The area around the Hoan Kiem Lake in the centre of Hanoi has always been home to the powerful. For almost two thousand years, artisans and traders from villages around the region have sold their goods here. They built their homes together because they came from the same place. They were communities of silk, bamboo, silver, brass and so much more. The streets were named for what they sold.The artisans formed guilds and built temples to honour their founders and patron saints. As time passed and the city grew, the varying communities squeezed together, forced to operate in thin houses with barely any storefront real estate. Today, there are more than 70 streets in the area still commonly referred to as 36 Streets. While some streets remain true to their past, much of the area has kept with the times. There are shops selling electric lights, fabricated aluminium kitchenware, the latest fashion and souvenirs for the thousands of foreigners who stroll through every day. The shopkeepers are savvy to the changing business climate. Artisans used to make their goods in the back areas of their shops. Now, traders dominate the area. Most of the manufacturing these days is done in factories, or sweat shops in cheaper districts on the outskirts of the city. Some streets are more famous than others. Hàng Bạc is where silversmiths once poured ingots for the kings. Today, it’s filled with jewellery shops, money exchanges and backpacker hostels. Hàng Đào’s name refers to the pink flowers littering the ground during Lunar New Year, or Tết. It was a popular colour for the silks that made the street famous. Now, it’s lined with modern clothing shops. Hàng Quạt got its name from handheld fans, popular in the days before electricity and air conditioning. These days though, the shops sell altars and decorative brass pieces instead.

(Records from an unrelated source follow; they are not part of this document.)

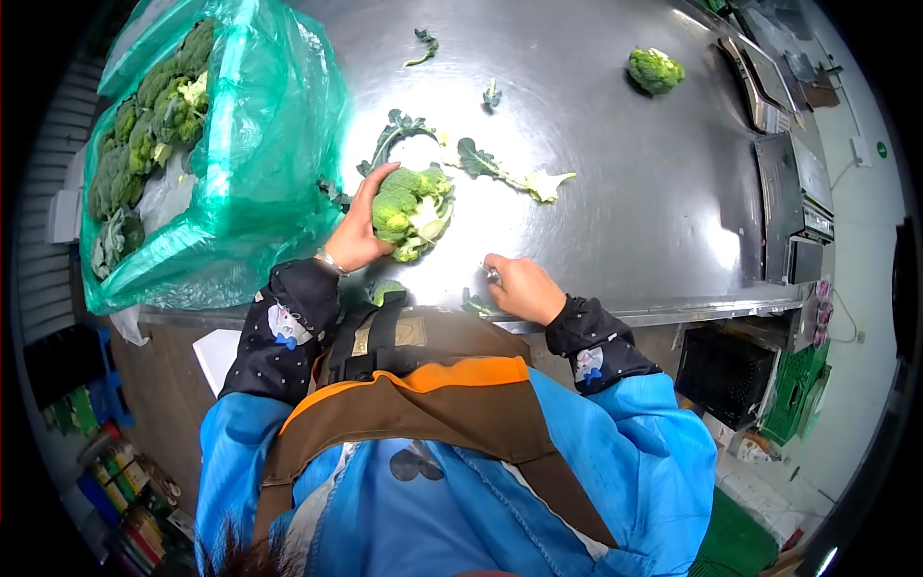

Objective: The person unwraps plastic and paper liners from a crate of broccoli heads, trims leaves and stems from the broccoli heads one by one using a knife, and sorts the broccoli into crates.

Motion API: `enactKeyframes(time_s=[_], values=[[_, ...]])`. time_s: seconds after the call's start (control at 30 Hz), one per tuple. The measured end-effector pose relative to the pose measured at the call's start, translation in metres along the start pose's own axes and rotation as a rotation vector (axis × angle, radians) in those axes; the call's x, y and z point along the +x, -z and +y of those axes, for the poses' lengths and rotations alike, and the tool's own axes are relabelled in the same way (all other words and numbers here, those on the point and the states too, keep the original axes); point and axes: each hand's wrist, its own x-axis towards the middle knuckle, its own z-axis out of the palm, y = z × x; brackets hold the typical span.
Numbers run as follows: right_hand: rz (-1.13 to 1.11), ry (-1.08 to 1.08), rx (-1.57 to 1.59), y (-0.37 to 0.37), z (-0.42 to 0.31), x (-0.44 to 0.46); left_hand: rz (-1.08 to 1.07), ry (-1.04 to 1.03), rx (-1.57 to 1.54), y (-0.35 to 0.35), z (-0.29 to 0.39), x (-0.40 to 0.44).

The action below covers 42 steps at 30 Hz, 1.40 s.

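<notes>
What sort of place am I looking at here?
Probably a vegetable-preparation area, perhaps a commercial kitchen or packing room. A broad metal table bears leafy scraps, and a large green plastic bag holds many broccoli heads. Which kind of business, I can't tell.

Worktop end: two grey metal appliances, the upper one (760,82) tilted in view and the lower one (793,197) box-shaped, stand near the right edge of the worktop (625,202).
Right wall: a pale wall (870,279) carries a small round green sign (882,150); a thin cable (850,306) loops down it.
Below right: a black box-shaped appliance (728,380) sits beside a green plastic crate (796,389).
Floor: brown at the left (163,370), with a green mat (735,534) at lower right.
Left side: a white box (63,217) near a ribbed grey panel (43,125).
Lower left: a blue plastic object (112,385) and blurred, multicoloured packages (120,481).
</notes>
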Motion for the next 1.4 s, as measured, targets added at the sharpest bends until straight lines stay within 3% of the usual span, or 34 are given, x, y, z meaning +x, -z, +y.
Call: enactKeyframes(time_s=[0.2,0.33,0.37,0.4,0.47,0.6,0.67,0.73,0.8,0.83,0.93,0.97,1.07,1.17,1.3,1.37,1.4], values=[[-0.076,0.003,0.023,-0.005,0.01,0.003,-0.004,0.022,0.0,-0.004,-0.001,0.004],[-0.593,-0.157,0.468,0.02,-0.004,-0.022,0.062,0.133,-0.381,0.004,-0.004,0.0],[-0.279,0.254,0.516,-0.021,0.036,-0.024,0.084,0.244,-0.729,0.004,-0.02,-0.002],[-0.222,0.117,0.659,-0.018,0.033,-0.025,0.108,0.312,-0.989,0.004,-0.02,-0.007],[-0.093,-0.164,0.94,-0.002,0.023,-0.027,0.078,0.192,-1.224,-0.004,-0.016,-0.015],[0.074,-0.139,1.579,-0.006,-0.005,-0.009,0.091,0.065,-1.081,-0.022,0.017,-0.018],[0.091,-0.12,1.673,-0.017,-0.019,0.011,0.028,0.062,-0.823,-0.026,0.022,-0.022],[0.112,-0.151,1.551,-0.018,-0.014,0.022,-0.084,0.116,-0.985,-0.009,0.025,-0.025],[0.06,-0.068,1.442,-0.011,-0.017,0.023,-0.08,0.36,-0.941,0.011,0.051,-0.02],[0.083,-0.081,1.356,-0.008,-0.025,0.026,-0.033,0.285,-0.427,0.009,0.042,-0.015],[0.271,-0.202,0.927,-0.011,-0.024,0.043,0.043,0.032,0.101,0.002,0.026,0.0],[0.679,0.105,0.628,-0.042,0.007,0.06,0.178,-0.04,0.17,-0.01,0.018,0.002],[0.454,0.04,0.115,-0.022,0.011,0.012,0.378,0.058,0.149,-0.024,-0.006,-0.003],[0.28,-0.031,-0.043,-0.02,0.002,-0.015,0.311,0.096,0.153,-0.017,-0.002,0.0],[0.296,-0.12,-0.156,-0.033,0.007,0.0,0.258,0.076,0.252,-0.014,-0.005,0.006],[0.316,-0.261,-0.178,-0.033,0.011,0.004,0.263,0.136,0.189,-0.012,-0.007,0.006],[0.344,-0.23,-0.117,-0.03,0.014,-0.001,0.277,0.161,0.155,-0.01,-0.009,0.009]])
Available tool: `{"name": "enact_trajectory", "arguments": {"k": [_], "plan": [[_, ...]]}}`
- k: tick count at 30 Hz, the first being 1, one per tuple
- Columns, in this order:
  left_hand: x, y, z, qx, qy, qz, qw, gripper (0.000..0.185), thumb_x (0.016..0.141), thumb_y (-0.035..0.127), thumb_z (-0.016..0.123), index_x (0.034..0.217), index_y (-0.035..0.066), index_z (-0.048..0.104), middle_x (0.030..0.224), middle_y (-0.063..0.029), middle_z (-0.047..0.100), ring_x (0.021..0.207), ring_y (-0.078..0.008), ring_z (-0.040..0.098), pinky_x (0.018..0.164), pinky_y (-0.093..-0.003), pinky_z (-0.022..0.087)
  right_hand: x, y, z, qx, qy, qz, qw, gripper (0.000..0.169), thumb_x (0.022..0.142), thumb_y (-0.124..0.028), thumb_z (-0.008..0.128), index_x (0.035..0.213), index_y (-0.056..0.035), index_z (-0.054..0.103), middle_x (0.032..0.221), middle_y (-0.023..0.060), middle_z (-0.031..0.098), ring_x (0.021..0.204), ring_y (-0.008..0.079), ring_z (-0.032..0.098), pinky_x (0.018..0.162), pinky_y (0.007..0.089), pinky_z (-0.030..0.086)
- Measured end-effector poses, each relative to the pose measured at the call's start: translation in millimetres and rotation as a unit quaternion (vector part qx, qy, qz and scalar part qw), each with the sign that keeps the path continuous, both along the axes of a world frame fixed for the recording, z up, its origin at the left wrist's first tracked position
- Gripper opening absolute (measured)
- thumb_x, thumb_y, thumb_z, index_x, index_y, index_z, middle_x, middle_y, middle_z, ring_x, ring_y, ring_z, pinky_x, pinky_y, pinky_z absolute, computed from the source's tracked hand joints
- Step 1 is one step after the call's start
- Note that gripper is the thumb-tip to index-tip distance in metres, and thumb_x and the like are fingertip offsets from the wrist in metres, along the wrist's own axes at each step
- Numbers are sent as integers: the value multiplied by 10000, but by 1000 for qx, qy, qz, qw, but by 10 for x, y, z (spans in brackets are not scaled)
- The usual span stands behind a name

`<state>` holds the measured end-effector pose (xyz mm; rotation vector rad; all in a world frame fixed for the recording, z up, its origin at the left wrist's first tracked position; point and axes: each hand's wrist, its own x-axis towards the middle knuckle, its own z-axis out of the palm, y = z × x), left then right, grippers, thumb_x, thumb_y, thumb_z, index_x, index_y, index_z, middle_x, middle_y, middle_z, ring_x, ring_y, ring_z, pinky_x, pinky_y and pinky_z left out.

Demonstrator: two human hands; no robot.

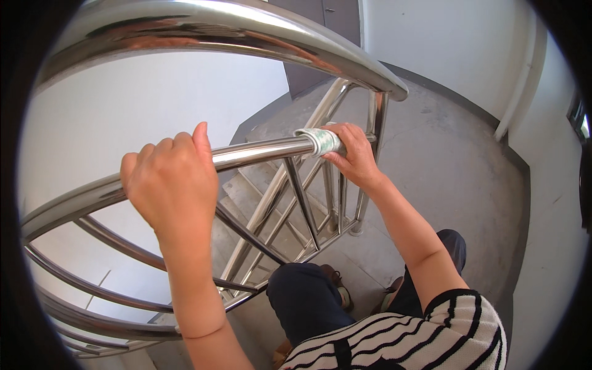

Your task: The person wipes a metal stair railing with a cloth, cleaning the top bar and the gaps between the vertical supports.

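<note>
A polished metal stair railing runs across the view, with a thick top handrail [259, 34] and a thinner rail [259, 155] below it. My left hand [171, 175] is wrapped over the thinner rail, left of the middle, its thumb pointing up. Further right, my right hand [349, 150] grips a folded white and green cloth [319, 141] around the same rail, close to the end post [378, 115]. The palm and most of the fingertips of my left hand are hidden.
Slanted metal bars [300, 203] fill the railing below the rail. Concrete steps [245, 194] lie behind them. A grey landing floor [444, 175] extends to the right, bordered by white walls. A dark door [340, 18] stands at the top, and a white pipe [515, 101] stands at the right wall.
</note>
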<state>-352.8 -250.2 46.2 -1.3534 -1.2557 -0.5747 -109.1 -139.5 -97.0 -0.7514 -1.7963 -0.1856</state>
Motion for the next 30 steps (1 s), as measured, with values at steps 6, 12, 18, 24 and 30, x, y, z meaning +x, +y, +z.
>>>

Even though tourism has changed much of the Old Quarter, bringing in hotels, travel agencies and Western bars, the area represents a wonderful link between the past and the present. And, for all the history and culture and new faces coming in every hour on international flights, there’s still that sense of a vibrant community here – where meals are tasty and cheap and the people are doing what they can to make a living. It’s still wonderfully Vietnamese.